# bus-handler-grace — CPU-bound handler grace window e2e
An example that verifies, **over the public mesh relay**, that a bounded
shutdown holds when a CPU-bound Lua handler (a non-yielding tight loop)
is running through the mesh and the process receives `SIGTERM`. The bound
is `AGENT_BLOCK_TASK_GRACE_MS` (default 1000ms).
## Scope
This directory is a NATS-by-Example style runnable reference. It is not an
automated test driven by `cargo test`; it is a semi-automated e2e that a
human (or an agent) reproduces with `./verify.sh`.
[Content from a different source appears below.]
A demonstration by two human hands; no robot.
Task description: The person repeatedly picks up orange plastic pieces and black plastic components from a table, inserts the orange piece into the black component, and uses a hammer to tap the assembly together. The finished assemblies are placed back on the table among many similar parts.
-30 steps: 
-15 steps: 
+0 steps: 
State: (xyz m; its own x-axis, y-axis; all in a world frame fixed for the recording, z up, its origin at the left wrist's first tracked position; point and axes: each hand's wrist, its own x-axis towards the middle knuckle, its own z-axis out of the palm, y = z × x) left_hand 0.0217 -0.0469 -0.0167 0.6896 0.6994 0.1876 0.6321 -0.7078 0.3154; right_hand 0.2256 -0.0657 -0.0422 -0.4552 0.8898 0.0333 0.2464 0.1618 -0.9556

See [`docs/runbooks/e2e-bus-handler.md`](../../docs/runbooks/e2e-bus-handler.md)
for the full step-by-step procedure and troubleshooting.
## Files
| `handler.lua` | Registers a CPU-bound handler (`block_sync(10)`) via `bus.on("mesh", ...)` |
| `verify.sh` | Starts the receiver in the background, issues a mesh request, sends SIGTERM, measures elapsed, and asserts |
| `README.md` | This file |
## Regression baseline
| Before handler Isle split (pre subtask 1/2) | ~10000 ms |
| After handler Isle split | < 3000 ms (threshold); measured ~1100 ms |
The ~10x gap is the value delivered by subtask 1/2. `verify.sh` is designed
to catch a regression of that gap.
## Prerequisites
- Rust toolchain with `cargo build --release -p agent-block`
- `agent-meshctl` and `agent-meshd` for the hosted instance (see
[agent-mesh README](https://github.com/ynishi/agent-mesh))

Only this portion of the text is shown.